The ubiquitous paparazzi, who can often be seen swarming around Hollywood hot spots looking for the next big photo, have become less of a problem for Los Angeles in recent months, Police Chief William Bratton told KNBC-TV. It's not because their shark mentality has diminished, however, but because their biggest targets have stopped chumming the water.
"If you notice, since Britney [Spears] started wearing clothes and behaving; Paris [Hilton] is out of town not bothering anybody anymore — thank God — and evidently, Lindsay Lohan has gone gay, we don't seem to have much of an issue," Bratton, wearing a gray sweat suit and gym towel, told the network. "If the ones that attract the paparazzi behave in the first place, like we expect of anybody, that solves about 90 percent of the problem. The rest we can deal with."
Later in the day, Bratton clarified his comments regarding Lohan's sexuality, saying in response to a question at a press conference: "I forget the exact terminology, but [the comment was made] in terms of her activities now seem to be that she's calmed down, and she's in a relationship that's quieted her down. And as such, [she] seems to be attracting less attention and there's less activity that the paparazzi, all of you, are focusing on."
Bratton felt compelled to comment, he said, in response to a meeting planned for Thursday (July 31) at City Hall, which was called by Councilman Dennis Zine to discuss possible new restrictions on freelance photographers, or paparazzi.
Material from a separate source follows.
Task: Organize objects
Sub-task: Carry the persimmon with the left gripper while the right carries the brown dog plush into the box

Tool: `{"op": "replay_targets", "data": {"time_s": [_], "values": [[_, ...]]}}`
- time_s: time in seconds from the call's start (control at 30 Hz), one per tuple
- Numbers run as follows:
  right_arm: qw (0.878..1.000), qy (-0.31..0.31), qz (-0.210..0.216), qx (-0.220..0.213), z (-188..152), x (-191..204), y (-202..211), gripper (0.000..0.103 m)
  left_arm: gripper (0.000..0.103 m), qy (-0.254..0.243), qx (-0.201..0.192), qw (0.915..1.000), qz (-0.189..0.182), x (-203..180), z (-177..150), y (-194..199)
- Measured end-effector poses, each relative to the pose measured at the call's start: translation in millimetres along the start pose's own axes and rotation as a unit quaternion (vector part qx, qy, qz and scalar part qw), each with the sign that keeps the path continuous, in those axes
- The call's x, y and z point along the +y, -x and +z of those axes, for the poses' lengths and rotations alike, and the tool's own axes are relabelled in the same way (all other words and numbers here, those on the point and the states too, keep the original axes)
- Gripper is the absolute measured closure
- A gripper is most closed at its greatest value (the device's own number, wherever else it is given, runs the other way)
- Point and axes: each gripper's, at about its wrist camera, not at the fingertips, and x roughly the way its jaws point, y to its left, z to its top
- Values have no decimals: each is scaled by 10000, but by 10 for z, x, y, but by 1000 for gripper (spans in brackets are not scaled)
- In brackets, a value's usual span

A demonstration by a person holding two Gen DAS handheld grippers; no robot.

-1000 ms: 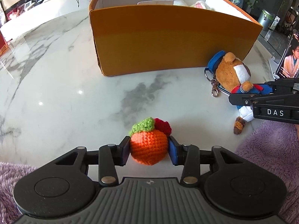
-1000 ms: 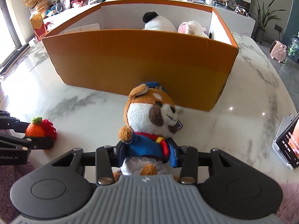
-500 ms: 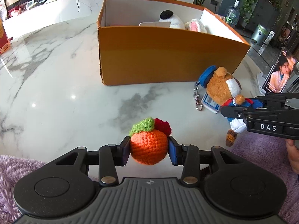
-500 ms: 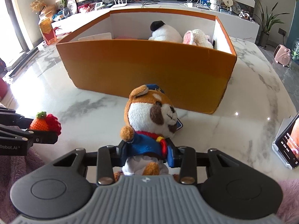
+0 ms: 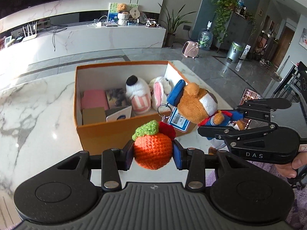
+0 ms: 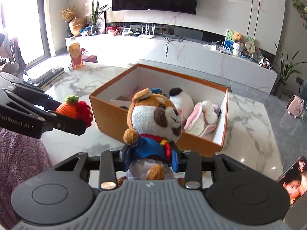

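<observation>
Left gripper (image 5: 153, 154) jaws pinch a crochet orange (image 5: 152, 151): orange knit body, green leaf cap, red pom-like tuft behind, held in the air just in front of the box (image 5: 134, 132). Right gripper (image 6: 149, 158) jaws pinch a bear (image 6: 153, 122) at the torso: brown-and-white plush, blue jacket, red scarf, blue cap, keyring and a blue-white card tag (image 5: 179, 121) dangling. Its jaws have just been closing tighter on the bear.

Text: "DAS" on the right gripper's side in the left view, "enRobot.AI" on the left gripper's side in the right view. Tag print too small to read.

Box is orange outside, white inside, open top, on a marble table (image 5: 28, 115). Inside: a white plush (image 5: 137, 94) with a black spot, a pink-eared bunny (image 6: 201, 117), a pink block (image 5: 94, 98), cards. Phone (image 6: 293, 178) propped at the right edge, screen lit. Purple fuzzy cloth (image 6: 21, 153) at the near edge.

Versus a second ago: both toys were down at table level, the box seen side-on; now both are lifted, and the box interior is in view from above. Grips unchanged otherwise.
</observation>
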Motion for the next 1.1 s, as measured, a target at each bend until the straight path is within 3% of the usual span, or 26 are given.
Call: {"op": "replay_targets", "data": {"time_s": [0.27,0.43,0.6,0.77,0.87,1.1], "values": [[9978,654,-29,63,545,-251,-59,62,56,-144,-27,9998,-140,1,538,-120],[9940,1018,-12,400,894,-535,-260,62,56,-201,21,9997,-131,18,830,-316],[9838,1475,116,1014,1082,-718,-613,62,56,-287,401,9987,-130,78,993,-624],[9705,1605,723,1648,1144,-815,-988,62,56,-373,891,9953,-119,139,1033,-988],[9537,1890,1090,2070,1121,-778,-1208,62,56,-349,1117,9931,-90,215,1033,-1124],[9157,2310,1471,2943,1033,-779,-1641,62,56,-426,1452,9884,-114,302,1014,-1366]]}}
Zine, who told reporters that the impetus for his motion came when the city was forced to spend $25,000 to escort Spears from her home to a West L.A. hospital this past January, wants the city to enforce a "personal safety zone" around celebrities.
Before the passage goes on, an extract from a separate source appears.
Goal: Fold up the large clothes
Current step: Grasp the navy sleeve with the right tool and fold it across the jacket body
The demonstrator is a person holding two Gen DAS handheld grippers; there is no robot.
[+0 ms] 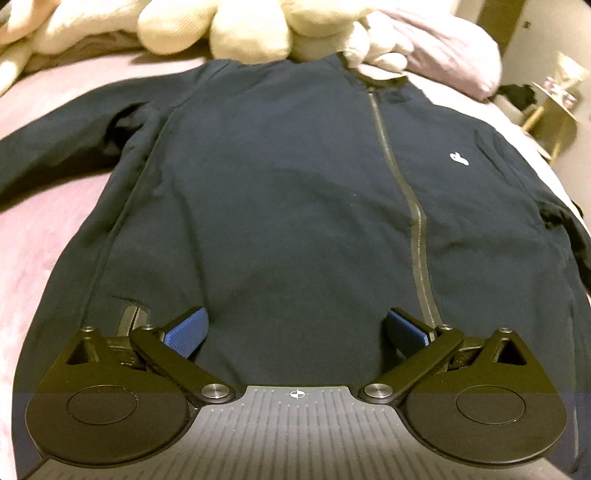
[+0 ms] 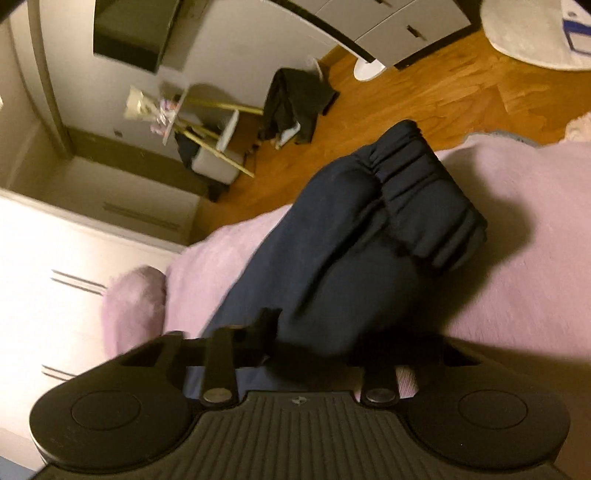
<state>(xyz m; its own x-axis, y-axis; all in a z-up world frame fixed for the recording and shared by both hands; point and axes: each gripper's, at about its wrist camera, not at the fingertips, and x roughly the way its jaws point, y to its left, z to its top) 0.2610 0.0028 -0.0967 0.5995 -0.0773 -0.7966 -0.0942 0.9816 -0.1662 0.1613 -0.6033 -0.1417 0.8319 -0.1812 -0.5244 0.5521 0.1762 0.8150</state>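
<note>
A navy zip-up jacket (image 1: 288, 177) lies front-up and flat on a pink bed cover (image 1: 44, 229), its collar at the far end. It has a grey zipper (image 1: 413, 221) and a small white logo (image 1: 459, 158). My left gripper (image 1: 297, 332) hovers over the jacket's near hem, open, with nothing between its blue pads (image 1: 188, 332). In the right wrist view the jacket's sleeve (image 2: 332, 251) runs away from me, ending in a ribbed cuff (image 2: 428, 199). My right gripper (image 2: 317, 338) is narrowed on the bunched sleeve; dark fabric hides its pads.
Cream plush toys (image 1: 251, 33) and a pink pillow (image 1: 454, 55) lie beyond the collar. Past the bed edge are a wooden floor (image 2: 406, 99), a small table with gold legs (image 2: 207, 125), dark clothes on a chair (image 2: 295, 103) and white drawers (image 2: 48, 280).
</note>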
Bratton insisted to the network that the idea itself is ridiculous, ambiguous and nearly impossible to enforce, calling Zine's motion "grandstanding and foolishness." Although representatives from several cities in and around Los Angeles, including Beverly Hills and Malibu, were expected to take part, Bratton said that no representatives from the police department would be in attendance.
"We have sufficient laws on the books" to deal with the problem, he said.
The issue of how to curb aggressive paparazzi has been a hot topic recently in Los Angeles and surrounding cities. In Malibu, city representatives have asked Ken Starr — the dean of the Pepperdine Law School who is best known for his investigation of President Bill Clinton — to help draft an ordinance that could possibly include a paparazzi tax, according to CBS 2-TV.